* _EXERCISE_: Return only those lines of the records below in which "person" appears.

(Collection entries)
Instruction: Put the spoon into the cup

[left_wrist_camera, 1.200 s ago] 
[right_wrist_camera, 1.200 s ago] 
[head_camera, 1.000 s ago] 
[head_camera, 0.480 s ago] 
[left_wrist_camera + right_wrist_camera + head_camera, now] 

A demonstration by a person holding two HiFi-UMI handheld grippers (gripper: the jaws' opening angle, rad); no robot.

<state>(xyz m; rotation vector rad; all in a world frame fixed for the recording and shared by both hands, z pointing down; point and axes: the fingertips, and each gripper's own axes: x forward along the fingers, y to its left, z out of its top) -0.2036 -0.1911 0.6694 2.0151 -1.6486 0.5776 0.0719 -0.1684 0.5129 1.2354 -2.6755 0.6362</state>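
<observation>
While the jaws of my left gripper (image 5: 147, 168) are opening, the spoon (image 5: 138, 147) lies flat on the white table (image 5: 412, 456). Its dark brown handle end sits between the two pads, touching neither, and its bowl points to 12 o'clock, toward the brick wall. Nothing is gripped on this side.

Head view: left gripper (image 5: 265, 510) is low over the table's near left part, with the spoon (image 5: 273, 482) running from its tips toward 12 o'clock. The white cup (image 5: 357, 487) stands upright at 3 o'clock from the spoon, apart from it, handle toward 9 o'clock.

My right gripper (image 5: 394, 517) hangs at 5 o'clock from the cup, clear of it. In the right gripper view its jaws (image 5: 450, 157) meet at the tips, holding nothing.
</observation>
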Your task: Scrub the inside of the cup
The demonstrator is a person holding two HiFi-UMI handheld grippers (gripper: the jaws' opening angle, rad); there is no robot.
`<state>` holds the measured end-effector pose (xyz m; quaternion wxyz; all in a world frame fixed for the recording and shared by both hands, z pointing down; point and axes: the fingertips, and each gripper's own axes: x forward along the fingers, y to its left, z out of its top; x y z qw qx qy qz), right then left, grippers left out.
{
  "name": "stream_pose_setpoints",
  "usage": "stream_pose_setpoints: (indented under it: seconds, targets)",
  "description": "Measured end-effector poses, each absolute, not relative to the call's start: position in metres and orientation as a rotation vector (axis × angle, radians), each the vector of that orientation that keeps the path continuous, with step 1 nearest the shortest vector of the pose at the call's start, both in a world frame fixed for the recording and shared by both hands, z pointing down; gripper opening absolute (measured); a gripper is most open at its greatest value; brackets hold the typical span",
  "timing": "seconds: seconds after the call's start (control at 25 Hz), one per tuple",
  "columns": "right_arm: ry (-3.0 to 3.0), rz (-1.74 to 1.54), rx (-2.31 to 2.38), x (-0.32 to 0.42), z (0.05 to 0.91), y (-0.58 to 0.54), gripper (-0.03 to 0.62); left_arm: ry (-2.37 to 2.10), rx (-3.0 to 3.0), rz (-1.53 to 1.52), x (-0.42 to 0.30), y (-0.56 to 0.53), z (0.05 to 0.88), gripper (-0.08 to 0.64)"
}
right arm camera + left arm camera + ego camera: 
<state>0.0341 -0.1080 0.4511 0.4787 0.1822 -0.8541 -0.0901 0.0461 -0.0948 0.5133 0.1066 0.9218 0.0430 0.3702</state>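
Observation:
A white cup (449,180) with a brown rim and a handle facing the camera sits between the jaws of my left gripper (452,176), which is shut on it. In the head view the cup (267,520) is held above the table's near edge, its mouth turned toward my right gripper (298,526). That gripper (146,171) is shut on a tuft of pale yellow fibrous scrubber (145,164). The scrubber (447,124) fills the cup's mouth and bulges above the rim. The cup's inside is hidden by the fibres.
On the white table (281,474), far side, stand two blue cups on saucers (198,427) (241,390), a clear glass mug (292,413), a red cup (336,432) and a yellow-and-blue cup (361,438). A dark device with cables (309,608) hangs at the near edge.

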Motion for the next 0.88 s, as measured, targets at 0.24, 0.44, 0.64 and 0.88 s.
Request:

* _TASK SOLUTION_:
A demonstration by a person holding two HiFi-UMI handheld grippers (gripper: the jaws' opening angle, rad); no robot.
The demonstrator is a person holding two HiFi-UMI handheld grippers (gripper: the jaws' opening angle, rad); there is no robot.

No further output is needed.